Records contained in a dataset
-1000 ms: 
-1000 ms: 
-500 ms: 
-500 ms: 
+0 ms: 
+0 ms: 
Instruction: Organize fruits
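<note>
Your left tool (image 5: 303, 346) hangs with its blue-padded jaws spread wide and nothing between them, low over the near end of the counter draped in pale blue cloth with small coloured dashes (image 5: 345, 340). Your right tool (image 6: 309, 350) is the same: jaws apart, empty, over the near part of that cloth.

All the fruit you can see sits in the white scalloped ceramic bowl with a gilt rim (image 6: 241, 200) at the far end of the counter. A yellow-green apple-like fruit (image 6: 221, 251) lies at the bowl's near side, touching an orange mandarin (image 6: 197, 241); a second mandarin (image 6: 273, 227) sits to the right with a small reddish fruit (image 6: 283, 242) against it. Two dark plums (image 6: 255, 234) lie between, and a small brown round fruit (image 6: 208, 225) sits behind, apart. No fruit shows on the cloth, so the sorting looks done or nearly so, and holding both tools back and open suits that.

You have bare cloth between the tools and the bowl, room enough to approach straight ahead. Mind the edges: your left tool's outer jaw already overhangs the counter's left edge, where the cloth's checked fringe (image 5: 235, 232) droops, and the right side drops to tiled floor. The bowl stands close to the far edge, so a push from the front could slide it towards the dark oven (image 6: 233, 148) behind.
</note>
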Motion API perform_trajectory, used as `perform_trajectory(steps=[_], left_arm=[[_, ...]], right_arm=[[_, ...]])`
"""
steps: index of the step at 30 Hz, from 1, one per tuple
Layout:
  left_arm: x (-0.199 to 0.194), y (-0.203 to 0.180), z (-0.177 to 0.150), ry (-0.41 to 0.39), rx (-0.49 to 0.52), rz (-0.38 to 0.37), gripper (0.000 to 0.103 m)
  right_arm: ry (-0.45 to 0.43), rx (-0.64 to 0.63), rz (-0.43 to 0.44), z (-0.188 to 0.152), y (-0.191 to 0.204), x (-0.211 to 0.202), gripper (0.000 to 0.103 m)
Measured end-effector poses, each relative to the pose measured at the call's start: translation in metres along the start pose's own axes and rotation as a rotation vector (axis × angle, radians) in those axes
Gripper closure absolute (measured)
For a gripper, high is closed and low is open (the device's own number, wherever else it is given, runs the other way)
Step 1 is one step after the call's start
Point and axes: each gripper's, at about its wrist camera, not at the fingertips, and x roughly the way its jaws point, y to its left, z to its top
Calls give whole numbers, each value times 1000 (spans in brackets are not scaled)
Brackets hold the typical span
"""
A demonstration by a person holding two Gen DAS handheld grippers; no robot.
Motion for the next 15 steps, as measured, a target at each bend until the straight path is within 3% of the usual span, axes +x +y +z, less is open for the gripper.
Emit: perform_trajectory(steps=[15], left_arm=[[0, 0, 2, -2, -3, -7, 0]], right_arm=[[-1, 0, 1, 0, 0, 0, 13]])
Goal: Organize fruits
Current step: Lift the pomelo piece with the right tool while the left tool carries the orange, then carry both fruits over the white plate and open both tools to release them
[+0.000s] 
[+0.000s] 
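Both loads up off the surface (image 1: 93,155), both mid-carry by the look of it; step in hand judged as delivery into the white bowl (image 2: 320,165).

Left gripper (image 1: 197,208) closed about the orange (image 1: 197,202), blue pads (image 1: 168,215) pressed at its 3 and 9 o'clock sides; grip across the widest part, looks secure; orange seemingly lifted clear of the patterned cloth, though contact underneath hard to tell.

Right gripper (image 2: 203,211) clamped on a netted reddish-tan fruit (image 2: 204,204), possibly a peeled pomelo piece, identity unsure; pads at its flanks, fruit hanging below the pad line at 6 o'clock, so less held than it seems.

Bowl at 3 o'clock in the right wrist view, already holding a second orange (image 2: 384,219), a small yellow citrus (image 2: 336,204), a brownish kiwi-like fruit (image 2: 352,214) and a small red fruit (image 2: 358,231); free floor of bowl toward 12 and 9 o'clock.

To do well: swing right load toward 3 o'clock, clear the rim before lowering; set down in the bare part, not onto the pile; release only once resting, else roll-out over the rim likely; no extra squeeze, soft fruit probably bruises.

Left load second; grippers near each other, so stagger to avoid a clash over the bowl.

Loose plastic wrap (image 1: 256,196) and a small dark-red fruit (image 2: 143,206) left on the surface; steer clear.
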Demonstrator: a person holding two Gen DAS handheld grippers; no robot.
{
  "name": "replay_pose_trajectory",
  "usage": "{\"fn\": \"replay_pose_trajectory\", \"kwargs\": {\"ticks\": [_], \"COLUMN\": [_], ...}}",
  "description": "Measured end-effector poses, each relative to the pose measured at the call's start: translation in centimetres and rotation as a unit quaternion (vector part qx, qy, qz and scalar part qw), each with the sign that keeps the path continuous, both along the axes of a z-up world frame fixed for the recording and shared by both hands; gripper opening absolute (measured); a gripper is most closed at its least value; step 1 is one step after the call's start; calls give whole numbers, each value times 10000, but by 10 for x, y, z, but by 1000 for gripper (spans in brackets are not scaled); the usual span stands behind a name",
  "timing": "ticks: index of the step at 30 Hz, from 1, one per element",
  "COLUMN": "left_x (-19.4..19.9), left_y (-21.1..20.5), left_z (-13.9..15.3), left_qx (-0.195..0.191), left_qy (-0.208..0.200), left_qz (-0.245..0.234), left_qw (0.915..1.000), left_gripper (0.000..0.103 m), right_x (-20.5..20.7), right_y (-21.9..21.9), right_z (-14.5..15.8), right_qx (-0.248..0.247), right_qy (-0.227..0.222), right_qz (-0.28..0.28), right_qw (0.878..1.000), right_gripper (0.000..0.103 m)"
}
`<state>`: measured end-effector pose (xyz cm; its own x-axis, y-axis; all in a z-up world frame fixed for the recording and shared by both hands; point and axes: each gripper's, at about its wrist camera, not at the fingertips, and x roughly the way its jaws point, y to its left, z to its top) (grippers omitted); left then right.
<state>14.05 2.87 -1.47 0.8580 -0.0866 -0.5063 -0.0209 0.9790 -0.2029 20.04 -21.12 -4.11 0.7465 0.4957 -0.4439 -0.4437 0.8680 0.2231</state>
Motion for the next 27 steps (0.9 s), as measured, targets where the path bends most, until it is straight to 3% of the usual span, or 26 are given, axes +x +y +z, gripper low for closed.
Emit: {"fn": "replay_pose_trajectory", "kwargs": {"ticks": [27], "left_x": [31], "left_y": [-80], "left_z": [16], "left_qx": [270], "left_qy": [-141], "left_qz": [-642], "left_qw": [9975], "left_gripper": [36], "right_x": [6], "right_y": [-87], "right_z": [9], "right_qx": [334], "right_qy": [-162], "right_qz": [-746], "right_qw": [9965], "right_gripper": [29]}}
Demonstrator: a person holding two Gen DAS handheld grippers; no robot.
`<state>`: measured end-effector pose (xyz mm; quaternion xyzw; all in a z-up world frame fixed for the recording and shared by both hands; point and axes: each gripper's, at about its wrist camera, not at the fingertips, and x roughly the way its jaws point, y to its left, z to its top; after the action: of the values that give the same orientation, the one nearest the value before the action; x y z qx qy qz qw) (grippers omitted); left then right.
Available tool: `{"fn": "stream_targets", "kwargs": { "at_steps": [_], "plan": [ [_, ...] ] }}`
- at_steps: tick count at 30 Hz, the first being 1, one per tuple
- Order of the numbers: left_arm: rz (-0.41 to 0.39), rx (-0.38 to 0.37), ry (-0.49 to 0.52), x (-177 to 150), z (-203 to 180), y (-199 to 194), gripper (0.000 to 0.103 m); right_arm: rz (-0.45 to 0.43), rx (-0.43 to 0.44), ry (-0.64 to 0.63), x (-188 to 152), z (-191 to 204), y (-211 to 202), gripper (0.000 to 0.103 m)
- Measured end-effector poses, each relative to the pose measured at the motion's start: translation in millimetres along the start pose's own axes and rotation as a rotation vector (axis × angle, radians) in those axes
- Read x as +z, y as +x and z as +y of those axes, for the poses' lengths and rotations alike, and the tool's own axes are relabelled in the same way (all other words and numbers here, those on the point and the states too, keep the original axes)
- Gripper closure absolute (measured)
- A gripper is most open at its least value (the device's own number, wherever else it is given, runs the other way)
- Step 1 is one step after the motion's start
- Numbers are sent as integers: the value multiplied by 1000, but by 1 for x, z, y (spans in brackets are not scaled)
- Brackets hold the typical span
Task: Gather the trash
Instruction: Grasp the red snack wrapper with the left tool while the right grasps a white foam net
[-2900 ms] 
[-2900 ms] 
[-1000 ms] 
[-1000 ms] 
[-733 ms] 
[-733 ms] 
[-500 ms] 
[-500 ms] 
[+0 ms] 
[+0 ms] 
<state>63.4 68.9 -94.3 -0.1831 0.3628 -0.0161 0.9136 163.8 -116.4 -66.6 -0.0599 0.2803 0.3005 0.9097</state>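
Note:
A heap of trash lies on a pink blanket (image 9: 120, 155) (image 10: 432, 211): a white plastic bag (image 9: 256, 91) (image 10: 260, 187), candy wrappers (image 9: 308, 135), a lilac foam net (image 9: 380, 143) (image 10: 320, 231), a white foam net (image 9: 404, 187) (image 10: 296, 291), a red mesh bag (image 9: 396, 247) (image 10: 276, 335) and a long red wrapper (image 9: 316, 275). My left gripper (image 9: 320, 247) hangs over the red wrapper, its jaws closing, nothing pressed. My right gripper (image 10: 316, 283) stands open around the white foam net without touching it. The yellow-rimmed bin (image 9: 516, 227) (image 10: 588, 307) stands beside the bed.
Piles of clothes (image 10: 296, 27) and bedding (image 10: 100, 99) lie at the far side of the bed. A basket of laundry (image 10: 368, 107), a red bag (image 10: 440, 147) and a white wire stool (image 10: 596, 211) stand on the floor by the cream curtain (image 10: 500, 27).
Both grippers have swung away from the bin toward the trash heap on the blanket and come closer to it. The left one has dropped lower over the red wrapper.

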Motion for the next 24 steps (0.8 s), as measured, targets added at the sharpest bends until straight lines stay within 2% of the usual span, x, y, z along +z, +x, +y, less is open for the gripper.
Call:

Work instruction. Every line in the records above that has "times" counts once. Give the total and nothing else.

Reply. 2